_DESCRIPTION OF THE TASK_: Beneath this instruction is a block of data; output from it exactly the lines that run from the one containing "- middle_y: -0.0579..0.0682" through the one containing "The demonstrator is", inclusive.

_EXERCISE DATA_:
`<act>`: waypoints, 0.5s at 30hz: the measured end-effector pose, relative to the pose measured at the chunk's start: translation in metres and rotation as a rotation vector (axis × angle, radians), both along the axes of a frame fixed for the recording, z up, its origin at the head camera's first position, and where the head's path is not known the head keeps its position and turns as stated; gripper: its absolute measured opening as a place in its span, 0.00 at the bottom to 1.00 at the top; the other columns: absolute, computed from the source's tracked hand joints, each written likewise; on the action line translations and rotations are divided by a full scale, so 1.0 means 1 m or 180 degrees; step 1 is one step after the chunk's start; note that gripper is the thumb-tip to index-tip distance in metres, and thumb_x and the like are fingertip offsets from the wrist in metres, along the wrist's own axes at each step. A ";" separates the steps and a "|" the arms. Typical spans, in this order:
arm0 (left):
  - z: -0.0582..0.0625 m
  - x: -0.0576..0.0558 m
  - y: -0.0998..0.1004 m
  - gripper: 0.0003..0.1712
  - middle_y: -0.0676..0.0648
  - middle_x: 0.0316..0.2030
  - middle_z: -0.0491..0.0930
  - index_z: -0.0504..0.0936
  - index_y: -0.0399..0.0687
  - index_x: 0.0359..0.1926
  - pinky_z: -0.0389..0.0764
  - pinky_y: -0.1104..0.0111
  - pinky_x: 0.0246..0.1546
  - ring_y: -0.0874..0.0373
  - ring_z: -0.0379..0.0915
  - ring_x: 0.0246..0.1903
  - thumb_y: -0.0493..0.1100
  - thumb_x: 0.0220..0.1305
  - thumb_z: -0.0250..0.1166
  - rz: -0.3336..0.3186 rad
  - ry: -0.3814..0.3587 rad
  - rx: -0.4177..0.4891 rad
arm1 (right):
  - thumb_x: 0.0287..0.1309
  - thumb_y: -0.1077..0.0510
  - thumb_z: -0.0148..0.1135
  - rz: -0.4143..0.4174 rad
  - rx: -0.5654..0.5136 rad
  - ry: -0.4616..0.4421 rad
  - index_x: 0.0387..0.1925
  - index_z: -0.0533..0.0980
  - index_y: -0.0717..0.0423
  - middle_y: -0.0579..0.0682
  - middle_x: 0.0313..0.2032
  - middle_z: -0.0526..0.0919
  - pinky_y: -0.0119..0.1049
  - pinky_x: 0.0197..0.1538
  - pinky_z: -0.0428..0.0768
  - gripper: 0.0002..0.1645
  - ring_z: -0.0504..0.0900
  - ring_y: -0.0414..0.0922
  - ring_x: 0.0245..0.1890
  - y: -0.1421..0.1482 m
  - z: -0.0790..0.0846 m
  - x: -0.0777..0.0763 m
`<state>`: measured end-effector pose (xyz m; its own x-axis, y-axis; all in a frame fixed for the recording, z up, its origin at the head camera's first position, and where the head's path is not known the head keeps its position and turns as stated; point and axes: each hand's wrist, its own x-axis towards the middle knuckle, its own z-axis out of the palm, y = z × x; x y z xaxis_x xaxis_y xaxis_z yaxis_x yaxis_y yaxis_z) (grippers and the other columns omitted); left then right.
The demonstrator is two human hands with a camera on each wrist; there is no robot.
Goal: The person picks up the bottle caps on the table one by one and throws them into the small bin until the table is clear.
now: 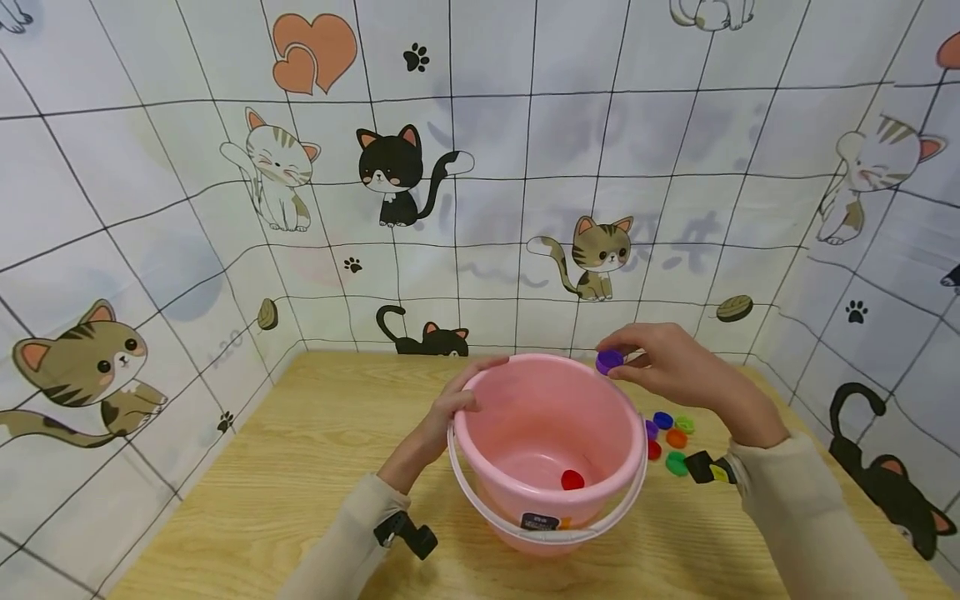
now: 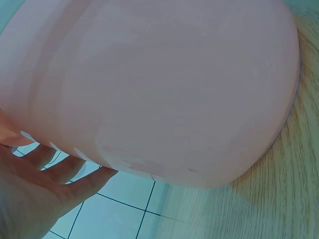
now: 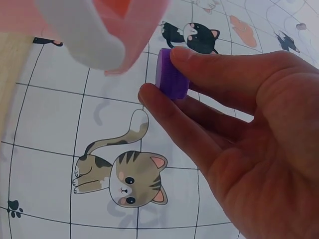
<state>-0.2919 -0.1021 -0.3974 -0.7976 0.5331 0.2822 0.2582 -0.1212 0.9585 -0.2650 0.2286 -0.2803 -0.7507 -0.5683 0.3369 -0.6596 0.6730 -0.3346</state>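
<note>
A pink bucket [image 1: 555, 500] with a white handle stands on the wooden table. At its left rim my left hand [image 1: 450, 412] grips the edge, the thumb over the rim; the left wrist view shows this hand [image 2: 45, 184] against the bucket's wall [image 2: 174, 89]. Between thumb and fingers my right hand [image 1: 667, 367] pinches a purple bottle cap [image 1: 609, 361], just beyond the bucket's far right rim. That cap [image 3: 172, 74] is tilted on its side in the right wrist view. Inside the bucket lies a red bottle cap [image 1: 572, 480].
Right of the bucket, several loose caps lie on the table [image 1: 330, 433], among them a blue cap [image 1: 663, 420], an orange cap [image 1: 677, 438] and a green cap [image 1: 677, 463]. A cat-printed, grid-lined sheet [image 1: 495, 208] surrounds the table at the back and sides.
</note>
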 end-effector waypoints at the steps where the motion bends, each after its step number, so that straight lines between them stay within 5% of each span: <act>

_ANSWER_:
  - middle_y: -0.0579..0.0682
  - middle_x: 0.0313..0.2032
  - middle_z: -0.0526..0.0919
  - pinky_y: -0.0119..0.1049
  - pinky_x: 0.0197..0.1538
  - pinky_z: -0.0428..0.0768
  - gripper: 0.0002..0.1645
  - ring_z: -0.0504..0.0900
  - ring_y: -0.0414..0.0922
  - ring_x: 0.0245..0.1890
  - y: -0.1421..0.1482 m
  - z: -0.0790..0.0846 m
  - x: -0.0777..0.0763 m
`<state>`: measured end-effector pose (xyz m; its own x-axis, y-axis; all in a frame fixed for the recording, z up, its origin at the head camera's first position, and where the head's path is not known the head keeps its position and turns as stated; point and axes: each hand's wrist, its own x-axis towards the middle knuckle, its own z-axis out of the palm, y = z × x; x y z xaxis_x xaxis_y xaxis_z yaxis_x yaxis_y yaxis_z) (grippers and the other columns omitted); left then right.
The demonstrator is two human hands with a camera on each wrist; there is no robot.

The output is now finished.